#### [Exercise description]
In your reply, reproduce the lines from the first one below to the line containing "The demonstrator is", inclusive, exactly as they stand.

(Task material Opens)

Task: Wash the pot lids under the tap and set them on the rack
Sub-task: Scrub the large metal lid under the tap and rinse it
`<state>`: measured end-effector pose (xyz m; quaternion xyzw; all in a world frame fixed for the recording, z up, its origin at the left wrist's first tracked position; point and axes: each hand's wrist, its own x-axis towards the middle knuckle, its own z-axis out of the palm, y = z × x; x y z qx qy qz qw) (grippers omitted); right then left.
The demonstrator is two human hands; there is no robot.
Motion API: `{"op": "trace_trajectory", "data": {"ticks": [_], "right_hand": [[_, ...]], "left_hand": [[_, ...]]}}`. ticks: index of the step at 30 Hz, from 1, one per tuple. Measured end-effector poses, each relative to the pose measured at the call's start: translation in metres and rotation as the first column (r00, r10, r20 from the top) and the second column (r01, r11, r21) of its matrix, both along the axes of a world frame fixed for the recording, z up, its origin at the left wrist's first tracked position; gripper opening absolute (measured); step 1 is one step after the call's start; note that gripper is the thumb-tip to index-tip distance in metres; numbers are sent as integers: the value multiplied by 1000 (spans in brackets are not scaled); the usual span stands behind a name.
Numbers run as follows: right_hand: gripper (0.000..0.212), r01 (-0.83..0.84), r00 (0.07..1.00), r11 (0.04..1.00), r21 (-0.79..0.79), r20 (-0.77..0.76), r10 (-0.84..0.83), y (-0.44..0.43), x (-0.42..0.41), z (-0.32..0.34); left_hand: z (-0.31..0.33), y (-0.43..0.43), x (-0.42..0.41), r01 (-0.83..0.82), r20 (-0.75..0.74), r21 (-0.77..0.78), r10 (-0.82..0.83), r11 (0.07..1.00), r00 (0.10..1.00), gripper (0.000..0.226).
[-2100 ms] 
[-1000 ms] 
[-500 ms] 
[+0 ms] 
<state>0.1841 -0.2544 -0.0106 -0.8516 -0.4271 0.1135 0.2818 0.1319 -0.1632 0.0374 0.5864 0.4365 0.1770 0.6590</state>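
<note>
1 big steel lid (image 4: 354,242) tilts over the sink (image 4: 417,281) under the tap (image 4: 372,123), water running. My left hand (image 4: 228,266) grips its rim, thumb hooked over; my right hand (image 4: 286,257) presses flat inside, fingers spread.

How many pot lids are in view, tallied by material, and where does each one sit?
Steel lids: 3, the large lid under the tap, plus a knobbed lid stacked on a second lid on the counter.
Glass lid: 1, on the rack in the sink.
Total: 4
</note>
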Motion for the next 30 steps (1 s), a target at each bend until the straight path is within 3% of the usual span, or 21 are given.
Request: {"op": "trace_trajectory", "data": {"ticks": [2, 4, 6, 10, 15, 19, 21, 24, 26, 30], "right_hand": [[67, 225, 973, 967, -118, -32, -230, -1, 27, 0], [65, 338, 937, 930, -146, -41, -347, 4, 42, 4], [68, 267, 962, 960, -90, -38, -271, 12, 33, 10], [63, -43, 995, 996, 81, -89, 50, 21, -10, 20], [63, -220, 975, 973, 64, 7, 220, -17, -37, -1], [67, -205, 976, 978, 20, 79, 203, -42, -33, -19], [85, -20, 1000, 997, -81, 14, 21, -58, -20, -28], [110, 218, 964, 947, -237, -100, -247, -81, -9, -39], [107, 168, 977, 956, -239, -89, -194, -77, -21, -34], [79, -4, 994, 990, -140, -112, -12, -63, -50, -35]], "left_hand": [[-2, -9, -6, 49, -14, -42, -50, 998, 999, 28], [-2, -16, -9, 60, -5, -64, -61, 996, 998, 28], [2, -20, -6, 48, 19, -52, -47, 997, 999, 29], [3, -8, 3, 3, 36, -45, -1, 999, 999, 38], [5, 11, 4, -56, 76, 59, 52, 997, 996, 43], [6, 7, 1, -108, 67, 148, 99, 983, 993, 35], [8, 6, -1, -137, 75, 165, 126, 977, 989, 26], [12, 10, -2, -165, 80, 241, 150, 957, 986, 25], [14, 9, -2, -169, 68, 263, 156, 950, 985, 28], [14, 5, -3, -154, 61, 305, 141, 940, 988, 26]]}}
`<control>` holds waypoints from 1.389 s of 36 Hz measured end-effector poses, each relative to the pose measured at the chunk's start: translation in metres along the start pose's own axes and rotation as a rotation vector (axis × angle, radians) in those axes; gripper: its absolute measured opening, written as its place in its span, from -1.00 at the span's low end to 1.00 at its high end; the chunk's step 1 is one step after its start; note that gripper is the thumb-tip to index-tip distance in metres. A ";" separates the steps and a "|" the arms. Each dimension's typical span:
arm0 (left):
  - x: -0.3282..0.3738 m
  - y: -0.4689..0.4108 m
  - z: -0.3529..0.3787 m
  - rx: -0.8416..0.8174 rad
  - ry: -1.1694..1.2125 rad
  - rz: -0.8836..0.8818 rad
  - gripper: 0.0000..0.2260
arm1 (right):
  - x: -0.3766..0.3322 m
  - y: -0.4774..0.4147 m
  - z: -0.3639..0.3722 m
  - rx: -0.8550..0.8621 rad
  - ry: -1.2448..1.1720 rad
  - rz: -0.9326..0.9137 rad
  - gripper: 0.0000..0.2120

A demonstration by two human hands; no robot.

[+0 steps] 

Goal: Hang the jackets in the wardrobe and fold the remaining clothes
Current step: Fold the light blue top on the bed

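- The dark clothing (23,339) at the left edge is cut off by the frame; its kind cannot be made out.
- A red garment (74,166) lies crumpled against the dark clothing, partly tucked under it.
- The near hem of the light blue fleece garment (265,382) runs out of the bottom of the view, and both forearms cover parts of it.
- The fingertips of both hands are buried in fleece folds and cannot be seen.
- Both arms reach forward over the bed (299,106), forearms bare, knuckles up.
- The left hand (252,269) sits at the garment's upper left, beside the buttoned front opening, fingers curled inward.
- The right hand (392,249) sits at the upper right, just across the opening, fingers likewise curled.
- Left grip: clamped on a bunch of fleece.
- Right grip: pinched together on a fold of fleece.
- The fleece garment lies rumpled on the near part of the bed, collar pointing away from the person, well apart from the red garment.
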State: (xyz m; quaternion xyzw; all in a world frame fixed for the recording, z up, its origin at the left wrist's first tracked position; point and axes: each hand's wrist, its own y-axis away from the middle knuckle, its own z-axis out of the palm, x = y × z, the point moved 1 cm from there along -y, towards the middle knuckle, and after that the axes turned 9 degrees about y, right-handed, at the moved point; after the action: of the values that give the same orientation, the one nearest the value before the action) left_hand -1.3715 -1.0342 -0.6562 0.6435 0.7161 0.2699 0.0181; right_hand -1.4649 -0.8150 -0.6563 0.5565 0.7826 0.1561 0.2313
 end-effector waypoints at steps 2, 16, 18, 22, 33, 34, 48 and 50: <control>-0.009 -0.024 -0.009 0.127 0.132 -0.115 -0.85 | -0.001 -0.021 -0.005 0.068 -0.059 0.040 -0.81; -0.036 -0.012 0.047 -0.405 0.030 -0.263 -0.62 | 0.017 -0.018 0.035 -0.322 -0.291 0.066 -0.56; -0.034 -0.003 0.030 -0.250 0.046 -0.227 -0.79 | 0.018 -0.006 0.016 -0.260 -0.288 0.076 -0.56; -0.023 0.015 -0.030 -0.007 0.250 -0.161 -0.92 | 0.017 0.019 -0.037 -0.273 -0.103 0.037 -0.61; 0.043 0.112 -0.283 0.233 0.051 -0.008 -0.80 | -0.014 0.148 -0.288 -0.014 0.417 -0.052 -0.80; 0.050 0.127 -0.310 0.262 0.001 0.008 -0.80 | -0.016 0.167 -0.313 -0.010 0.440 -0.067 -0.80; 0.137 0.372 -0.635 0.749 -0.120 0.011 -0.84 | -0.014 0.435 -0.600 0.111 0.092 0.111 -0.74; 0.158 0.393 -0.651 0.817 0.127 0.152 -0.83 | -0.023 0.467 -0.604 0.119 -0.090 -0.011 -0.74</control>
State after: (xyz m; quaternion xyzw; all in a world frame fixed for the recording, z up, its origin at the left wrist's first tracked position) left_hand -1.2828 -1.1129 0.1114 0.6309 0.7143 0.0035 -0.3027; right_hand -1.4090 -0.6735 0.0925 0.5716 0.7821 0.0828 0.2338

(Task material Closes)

#### [Solution]
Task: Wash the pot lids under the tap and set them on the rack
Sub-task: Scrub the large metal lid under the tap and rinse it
`<state>`: measured end-effector pose (xyz m; quaternion xyzw; all in a world frame fixed for the recording, z up, its origin at the left wrist's first tracked position; point and axes: each hand's wrist, its own x-axis towards the middle knuckle, its own z-axis out of the palm, y = z × x; x y z qx qy qz qw) (grippers omitted); right then left.
The demonstrator is two human hands; there is no robot.

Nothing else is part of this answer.